◆ **PROBLEM DETAILS**
Each line holding the string "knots" is to be copied from the data.

+-------+

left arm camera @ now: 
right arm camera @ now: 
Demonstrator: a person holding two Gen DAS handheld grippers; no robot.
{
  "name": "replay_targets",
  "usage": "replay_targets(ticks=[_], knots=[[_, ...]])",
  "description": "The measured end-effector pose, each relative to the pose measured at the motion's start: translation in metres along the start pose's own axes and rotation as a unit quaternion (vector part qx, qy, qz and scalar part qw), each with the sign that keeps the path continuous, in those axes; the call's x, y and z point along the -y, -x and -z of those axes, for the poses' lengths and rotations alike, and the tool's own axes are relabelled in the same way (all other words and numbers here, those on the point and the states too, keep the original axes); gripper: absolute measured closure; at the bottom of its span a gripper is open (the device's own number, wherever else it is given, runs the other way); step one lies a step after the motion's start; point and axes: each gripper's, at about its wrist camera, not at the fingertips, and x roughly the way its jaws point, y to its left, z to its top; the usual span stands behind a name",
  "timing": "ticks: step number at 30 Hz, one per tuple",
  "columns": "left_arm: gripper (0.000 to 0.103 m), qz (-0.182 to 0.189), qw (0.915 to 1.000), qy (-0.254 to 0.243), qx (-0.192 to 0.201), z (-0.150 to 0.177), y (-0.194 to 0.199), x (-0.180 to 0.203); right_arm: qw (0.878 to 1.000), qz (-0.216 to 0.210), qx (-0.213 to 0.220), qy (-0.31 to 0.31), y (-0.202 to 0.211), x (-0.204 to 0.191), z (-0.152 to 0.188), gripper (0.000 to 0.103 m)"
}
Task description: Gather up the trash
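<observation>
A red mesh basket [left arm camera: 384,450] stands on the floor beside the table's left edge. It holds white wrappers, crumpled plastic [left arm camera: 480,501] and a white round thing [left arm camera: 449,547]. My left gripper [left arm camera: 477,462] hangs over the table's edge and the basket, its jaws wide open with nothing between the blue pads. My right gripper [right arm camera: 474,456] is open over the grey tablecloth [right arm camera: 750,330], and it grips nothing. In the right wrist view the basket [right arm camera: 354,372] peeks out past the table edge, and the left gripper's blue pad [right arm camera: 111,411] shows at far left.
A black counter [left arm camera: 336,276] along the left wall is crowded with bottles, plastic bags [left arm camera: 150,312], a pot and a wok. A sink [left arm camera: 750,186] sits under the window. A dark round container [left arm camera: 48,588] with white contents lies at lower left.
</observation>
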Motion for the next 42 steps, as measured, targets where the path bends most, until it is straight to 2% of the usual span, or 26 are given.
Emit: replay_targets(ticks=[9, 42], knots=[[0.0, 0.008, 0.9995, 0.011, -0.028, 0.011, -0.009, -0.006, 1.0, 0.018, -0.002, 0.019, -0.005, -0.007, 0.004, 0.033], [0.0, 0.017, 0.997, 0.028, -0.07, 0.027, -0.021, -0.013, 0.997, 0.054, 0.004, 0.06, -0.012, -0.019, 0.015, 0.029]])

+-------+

◆ **EXERCISE SOLUTION**
  "usage": "replay_targets(ticks=[_], knots=[[_, ...]])",
Emit: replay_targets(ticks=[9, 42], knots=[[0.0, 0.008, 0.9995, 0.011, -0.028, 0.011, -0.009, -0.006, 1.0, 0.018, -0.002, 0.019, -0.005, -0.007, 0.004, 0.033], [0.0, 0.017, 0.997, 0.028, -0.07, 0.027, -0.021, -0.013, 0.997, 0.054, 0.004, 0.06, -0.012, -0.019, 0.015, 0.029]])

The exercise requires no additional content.